TASK GOAL
Everything in the data except the pictures belongs in your answer, copied exactly.

** Opening DATASET SECTION block **

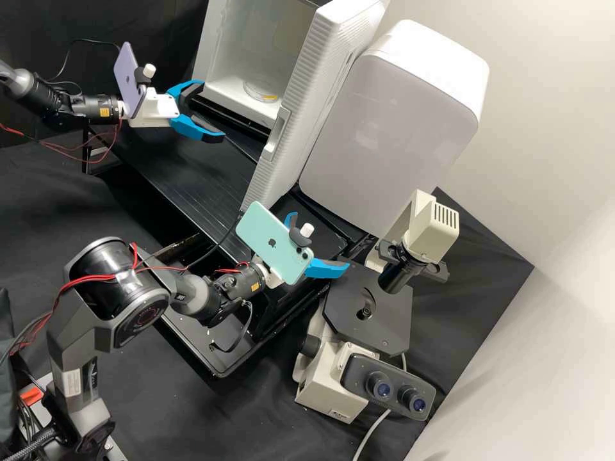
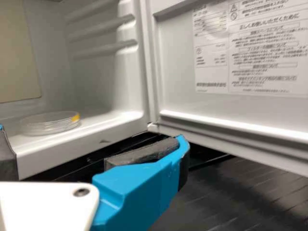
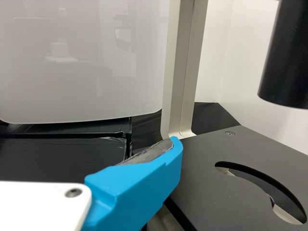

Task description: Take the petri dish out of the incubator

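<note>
Petri dish (image 1: 261, 91) inside incubator (image 1: 323, 77), left tool (image 1: 211, 110) spread wide, just outside, apart.

One finger (image 2: 6, 156) of the left hand (image 2: 91, 137) is cropped.

Tally on the bench: three pairs and four single things.
There are two grippers, the left gripper (image 1: 211, 109) and the right gripper (image 1: 333, 266), and two phones, one lilac phone (image 1: 130, 73) and one mint phone (image 1: 275, 243). One incubator (image 1: 317, 96) holds one petri dish (image 2: 50, 122), though its clear rims may be a small stack. There is one white box (image 1: 391, 121) and one microscope (image 1: 365, 307) with two eyepieces (image 1: 382, 387).
</note>
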### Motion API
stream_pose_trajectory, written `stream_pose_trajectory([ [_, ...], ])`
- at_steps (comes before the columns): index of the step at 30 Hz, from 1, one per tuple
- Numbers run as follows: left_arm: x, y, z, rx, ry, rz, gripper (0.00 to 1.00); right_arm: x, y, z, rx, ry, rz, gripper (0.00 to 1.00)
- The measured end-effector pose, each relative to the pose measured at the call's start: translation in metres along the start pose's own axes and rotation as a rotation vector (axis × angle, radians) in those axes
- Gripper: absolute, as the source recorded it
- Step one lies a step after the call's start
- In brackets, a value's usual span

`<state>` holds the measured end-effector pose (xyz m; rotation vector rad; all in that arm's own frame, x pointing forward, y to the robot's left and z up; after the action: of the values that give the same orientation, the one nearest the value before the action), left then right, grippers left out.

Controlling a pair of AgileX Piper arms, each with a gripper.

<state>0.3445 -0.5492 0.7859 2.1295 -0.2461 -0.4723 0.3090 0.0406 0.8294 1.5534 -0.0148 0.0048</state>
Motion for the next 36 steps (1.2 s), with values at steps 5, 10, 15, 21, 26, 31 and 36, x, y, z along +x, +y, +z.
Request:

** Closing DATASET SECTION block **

SOLUTION
Task description: Take the petri dish out of the incubator

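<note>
Petri dish (image 1: 261, 91) inside incubator (image 1: 323, 77), left tool (image 1: 211, 110) spread wide, just outside, apart.

One finger (image 2: 6, 156) of the left hand (image 2: 91, 137) is cropped.

Tally on the bench: three pairs and four single things.
There are two grippers, the left gripper (image 1: 211, 109) and the right gripper (image 1: 333, 266), and two phones, one lilac phone (image 1: 130, 73) and one mint phone (image 1: 275, 243). One incubator (image 1: 317, 96) holds one petri dish (image 2: 50, 122), though its clear rims may be a small stack. There is one white box (image 1: 391, 121) and one microscope (image 1: 365, 307) with two eyepieces (image 1: 382, 387).
</note>
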### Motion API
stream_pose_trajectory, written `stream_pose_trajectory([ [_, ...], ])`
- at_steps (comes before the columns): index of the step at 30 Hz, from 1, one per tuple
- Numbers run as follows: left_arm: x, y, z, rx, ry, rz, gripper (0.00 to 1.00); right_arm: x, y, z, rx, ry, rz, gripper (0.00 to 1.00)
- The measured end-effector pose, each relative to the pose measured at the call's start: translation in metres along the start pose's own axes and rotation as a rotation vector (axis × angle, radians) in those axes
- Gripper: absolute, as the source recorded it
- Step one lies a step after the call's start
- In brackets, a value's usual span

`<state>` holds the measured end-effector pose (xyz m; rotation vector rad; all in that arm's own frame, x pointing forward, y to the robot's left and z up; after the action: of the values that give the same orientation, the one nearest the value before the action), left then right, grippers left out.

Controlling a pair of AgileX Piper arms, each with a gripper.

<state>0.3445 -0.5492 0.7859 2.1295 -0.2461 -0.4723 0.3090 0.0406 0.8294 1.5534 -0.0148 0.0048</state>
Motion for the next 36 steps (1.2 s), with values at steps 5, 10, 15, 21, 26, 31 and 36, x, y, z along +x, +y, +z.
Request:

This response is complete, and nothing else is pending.